I chose Mexico as a location, because, growing up in San Diego, I was familiar with Mexican food, nightlife, and culture. As a high schooler, friends and I made many trips across the border into Tijuana to go to the bars, nightclubs, and shopping areas along Avenida Revolución. As a young adult, I traveled to Cancún, Playa de Carmen, and Tulum, relaxing on the beaches, diving in cenotes, and climbing the ruins (you used to be able to do that way back then!).
As I got older, I started fantasizing about a life abroad. Where should I look?
I read a lot of newsletters (Live and Invest Overseas) and blogs. I had conversations, email and virtual, with friends who had lived or who owned houses overseas (I apologize to all of you for my many questions).
After all the research and a trip to scope out Ecuador (which was enough for me to cross Ecuador off my list… in other words, a trip well made), I made a decision…
I was off to Mérida, the large (about a million people call Mérida home), beautiful colonial city that is also the capital of the Yucatán.
I chose Mérida for its proximity to the United States (it’s easily reachable through Miami, Houston, and now Dallas), for the type of lifestyle it offers (big city convenience), for its cost, and for its weather.
My choice was made easier thanks to my friend Steve, who has owned a home in Mérida for more than 15 years.
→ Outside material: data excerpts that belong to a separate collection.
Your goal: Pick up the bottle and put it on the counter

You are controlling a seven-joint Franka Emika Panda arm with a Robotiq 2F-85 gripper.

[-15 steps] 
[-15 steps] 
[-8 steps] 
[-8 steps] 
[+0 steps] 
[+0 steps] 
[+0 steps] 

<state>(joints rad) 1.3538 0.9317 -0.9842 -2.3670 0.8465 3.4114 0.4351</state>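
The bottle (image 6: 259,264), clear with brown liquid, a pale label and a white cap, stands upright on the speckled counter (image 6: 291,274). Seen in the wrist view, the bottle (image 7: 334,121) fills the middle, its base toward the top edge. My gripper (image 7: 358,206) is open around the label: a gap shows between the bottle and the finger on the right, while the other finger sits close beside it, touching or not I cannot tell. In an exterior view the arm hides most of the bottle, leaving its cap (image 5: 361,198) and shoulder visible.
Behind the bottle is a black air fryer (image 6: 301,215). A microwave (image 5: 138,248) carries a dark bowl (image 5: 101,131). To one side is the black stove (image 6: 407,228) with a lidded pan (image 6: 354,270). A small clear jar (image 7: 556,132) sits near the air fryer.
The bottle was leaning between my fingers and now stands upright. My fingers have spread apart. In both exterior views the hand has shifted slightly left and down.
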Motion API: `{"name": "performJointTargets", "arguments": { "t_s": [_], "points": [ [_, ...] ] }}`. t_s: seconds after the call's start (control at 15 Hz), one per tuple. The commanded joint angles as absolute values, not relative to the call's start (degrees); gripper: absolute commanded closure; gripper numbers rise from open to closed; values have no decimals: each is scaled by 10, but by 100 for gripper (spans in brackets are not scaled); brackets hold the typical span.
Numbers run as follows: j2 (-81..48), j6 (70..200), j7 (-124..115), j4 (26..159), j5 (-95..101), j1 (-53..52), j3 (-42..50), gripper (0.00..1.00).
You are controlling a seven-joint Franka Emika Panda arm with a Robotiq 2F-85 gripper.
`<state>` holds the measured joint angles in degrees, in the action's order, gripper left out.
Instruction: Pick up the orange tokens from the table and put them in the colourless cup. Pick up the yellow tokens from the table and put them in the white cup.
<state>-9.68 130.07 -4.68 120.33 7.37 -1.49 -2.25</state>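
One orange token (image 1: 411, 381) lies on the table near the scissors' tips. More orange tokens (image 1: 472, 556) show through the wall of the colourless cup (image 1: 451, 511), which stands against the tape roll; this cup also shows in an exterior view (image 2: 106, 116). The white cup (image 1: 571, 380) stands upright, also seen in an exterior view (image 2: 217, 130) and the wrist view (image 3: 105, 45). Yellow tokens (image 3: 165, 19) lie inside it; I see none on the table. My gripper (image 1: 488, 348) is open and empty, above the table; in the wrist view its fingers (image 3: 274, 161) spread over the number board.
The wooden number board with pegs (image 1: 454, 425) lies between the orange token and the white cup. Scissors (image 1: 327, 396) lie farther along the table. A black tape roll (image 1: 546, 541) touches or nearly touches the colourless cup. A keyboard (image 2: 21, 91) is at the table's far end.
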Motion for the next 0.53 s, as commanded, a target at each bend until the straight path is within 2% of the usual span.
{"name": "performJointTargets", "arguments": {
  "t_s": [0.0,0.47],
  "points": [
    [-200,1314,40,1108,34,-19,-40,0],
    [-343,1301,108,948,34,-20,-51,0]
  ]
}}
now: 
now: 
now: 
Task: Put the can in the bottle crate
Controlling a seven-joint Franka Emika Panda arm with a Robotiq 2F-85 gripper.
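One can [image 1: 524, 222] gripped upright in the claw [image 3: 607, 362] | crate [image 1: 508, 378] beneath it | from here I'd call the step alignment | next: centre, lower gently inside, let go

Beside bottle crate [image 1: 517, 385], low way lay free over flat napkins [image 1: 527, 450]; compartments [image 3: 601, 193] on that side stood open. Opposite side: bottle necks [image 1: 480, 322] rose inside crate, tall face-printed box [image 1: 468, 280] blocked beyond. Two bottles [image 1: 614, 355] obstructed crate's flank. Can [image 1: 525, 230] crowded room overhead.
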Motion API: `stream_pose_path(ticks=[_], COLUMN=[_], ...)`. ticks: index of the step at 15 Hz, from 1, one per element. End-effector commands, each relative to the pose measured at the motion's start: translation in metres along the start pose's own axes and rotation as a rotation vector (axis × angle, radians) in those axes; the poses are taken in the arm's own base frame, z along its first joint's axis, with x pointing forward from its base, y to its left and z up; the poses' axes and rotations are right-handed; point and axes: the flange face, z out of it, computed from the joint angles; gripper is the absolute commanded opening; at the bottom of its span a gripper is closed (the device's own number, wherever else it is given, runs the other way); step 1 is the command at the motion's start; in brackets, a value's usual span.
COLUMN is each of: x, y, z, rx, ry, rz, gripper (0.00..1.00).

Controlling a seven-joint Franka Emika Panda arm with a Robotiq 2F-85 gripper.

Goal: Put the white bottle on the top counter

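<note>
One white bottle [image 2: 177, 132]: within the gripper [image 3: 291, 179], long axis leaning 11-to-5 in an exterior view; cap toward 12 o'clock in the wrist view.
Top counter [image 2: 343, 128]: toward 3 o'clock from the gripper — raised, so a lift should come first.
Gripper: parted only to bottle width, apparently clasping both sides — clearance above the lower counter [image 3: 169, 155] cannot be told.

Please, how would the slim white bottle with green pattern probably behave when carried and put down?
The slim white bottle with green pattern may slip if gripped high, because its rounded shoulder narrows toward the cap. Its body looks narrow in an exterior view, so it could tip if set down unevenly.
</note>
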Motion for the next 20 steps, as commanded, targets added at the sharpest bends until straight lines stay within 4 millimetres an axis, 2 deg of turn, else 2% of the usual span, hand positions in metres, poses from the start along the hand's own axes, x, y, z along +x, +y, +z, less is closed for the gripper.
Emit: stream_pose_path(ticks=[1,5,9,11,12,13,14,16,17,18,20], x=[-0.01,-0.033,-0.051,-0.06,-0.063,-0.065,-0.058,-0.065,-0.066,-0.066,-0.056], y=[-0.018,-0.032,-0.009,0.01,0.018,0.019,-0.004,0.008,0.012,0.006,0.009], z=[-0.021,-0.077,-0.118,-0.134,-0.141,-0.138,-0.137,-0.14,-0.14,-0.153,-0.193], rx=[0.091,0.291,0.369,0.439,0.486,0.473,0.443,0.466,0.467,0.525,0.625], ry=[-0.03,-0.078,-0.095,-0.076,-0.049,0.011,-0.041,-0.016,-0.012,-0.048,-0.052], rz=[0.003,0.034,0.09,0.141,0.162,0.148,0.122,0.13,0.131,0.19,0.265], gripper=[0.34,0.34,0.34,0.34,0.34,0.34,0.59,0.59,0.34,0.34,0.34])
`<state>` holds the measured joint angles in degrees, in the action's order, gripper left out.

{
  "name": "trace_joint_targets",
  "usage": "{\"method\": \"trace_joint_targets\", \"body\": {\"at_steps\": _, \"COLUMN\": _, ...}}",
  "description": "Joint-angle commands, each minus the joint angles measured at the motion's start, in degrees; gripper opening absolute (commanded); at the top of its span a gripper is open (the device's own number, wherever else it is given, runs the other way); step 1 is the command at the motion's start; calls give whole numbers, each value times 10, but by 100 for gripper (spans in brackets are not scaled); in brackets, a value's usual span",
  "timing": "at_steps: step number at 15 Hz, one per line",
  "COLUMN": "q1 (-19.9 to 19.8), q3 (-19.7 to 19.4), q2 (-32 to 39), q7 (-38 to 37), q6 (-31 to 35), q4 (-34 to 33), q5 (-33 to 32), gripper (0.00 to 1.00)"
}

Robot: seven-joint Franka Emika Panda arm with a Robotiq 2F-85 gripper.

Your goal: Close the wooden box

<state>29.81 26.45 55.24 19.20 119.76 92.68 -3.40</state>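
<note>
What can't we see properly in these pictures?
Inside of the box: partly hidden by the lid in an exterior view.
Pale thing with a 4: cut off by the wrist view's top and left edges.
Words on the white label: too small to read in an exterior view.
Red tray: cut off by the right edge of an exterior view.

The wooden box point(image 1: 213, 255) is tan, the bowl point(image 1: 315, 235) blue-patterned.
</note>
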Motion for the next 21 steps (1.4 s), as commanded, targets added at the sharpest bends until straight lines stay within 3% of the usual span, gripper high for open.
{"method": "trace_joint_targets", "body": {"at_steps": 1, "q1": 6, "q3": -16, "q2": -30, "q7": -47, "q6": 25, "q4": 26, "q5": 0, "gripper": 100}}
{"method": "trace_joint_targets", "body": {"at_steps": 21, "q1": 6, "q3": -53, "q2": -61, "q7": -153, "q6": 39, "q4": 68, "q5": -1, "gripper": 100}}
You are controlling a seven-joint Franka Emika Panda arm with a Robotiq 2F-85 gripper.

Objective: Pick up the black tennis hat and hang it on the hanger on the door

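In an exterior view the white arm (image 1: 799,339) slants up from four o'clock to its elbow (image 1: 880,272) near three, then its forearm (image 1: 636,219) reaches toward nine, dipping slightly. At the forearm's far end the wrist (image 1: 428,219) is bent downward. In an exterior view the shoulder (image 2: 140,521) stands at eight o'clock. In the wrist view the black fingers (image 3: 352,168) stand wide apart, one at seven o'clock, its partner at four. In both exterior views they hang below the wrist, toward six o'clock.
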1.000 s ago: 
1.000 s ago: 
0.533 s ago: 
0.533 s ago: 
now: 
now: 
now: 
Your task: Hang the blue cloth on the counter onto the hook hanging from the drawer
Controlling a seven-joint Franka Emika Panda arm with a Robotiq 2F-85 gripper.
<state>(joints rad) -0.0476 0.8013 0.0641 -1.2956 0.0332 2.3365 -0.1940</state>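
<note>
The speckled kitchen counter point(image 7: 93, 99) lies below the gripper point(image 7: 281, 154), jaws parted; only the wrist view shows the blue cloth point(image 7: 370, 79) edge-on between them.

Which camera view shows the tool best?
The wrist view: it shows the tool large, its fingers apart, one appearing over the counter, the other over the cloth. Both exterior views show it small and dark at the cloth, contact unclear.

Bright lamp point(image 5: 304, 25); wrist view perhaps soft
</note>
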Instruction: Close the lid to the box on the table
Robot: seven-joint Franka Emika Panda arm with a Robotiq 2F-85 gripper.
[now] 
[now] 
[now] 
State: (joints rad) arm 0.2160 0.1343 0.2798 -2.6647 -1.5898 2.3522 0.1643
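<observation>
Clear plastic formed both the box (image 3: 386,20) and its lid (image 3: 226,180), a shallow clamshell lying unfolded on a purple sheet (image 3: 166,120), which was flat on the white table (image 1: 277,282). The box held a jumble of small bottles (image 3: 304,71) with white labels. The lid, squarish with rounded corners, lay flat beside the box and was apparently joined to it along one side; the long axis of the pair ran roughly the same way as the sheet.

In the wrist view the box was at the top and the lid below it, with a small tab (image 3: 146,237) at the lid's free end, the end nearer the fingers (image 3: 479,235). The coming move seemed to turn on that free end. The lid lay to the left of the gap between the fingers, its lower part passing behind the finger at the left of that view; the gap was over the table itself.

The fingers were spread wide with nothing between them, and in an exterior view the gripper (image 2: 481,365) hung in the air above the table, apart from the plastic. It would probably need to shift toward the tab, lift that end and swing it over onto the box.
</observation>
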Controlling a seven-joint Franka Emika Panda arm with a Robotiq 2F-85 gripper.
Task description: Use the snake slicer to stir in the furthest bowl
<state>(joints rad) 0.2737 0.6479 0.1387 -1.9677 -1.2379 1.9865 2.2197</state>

I visited Steve several times, always enjoying myself.
When I would tell people where I was off to, almost all of them had never heard of Mérida. Cancún, absolutely… Playa del Carmen, sure… Tulum, kinda… Mérida, nope.
I picked one of the hottest months for an extended stay to test myself on the heat and humidity. It did not disappoint. This is a heat that I’m not used to, and I live in NYC, where the summer heat radiating off the concrete and asphalt can be brutal. Mérida’s climate will take some getting used to, that’s a certainty.
Before going to Mérida on this trip I did a ton of research on the real estate market and, by asking people I trust for recommendations, found an agent I liked. I scoured her website and made a list of places I was interested in seeing. Yury quickly got the feel for the type of place and price range (no more than US$200,000) I was looking for.
I secured a place to stay on Airbnb in the Centro, close to Plaza Santa Ana, and Yury and I set up a meeting the day after I arrived to see a bunch of the properties on my list.
|(photo by Matt Holt)|
We headed out around 11 a.m. The sun was already beating down on the city. Outside the park squares, there isn’t much shade or relief from the heat in Mérida.
We were able to see five or six places in a couple of hours. Doing research on the types of places I like, the locations that appeal to me, and the price range I was comfortable with really helped to make the process more efficient, and I liked that Yury showed me a couple of places outside my criteria, either style-wise or because they needed restoration. This allowed me to see what I didn’t like and also to see how much work went into these houses before they were up to the standard that I wanted.
One house stood out. The location was perfect, close to the Centro. The price was reasonable, and the finishes were what I was looking for. After coming back with friends later that weekend to look at the place at night and with a different set of eyes, I was ready to make an offer. After a little back and forth, we settled on a price that we both felt was fair.
Having an experienced agent really pays off when buying overseas. The agent I worked with was able to explain the process and the different parties involved and to set up appointments with a notary and a lawyer who could handle the transaction on my behalf after I’d returned to the States. The notary was very helpful in explaining how he would represent me. The fee for the notary’s services is a couple of hundred dollars.
In addition, my property agent was able to arrange for a building inspection for me. I’ve heard that this isn’t something that happens all the time in foreign markets, including Mérida, but I’ve had inspections of every property I’ve bought in the States, and I didn’t feel comfortable not having one for this purchase in Mérida. Even if nothing comes up, an inspection is good for the peace of mind that it gives you.
In this case, the inspection identified a few small things that needed to be taken care of by the seller, including a clogged water line and the upgrade of an electrical wire gauge, as well as a couple things that were up to me to address (new water storage tank and some extra drainage for the property).
|(photo by Matt Holt)|
All-in-all, I feel confident that the house I’ve found is an excellent property for me.
I close later this month and plan to rent the place out for income immediately. I’ll visit once or twice a year until I’m ready to retire, when this property will be my home part-time. Yury has introduced me to a property manager who will manage the place for me while I’m in the States. Rosalinda will handle all of the administrative (paying bills, etc.) and rental (finding renters, checking them in, collecting payments, etc.) duties that can be a huge time suck.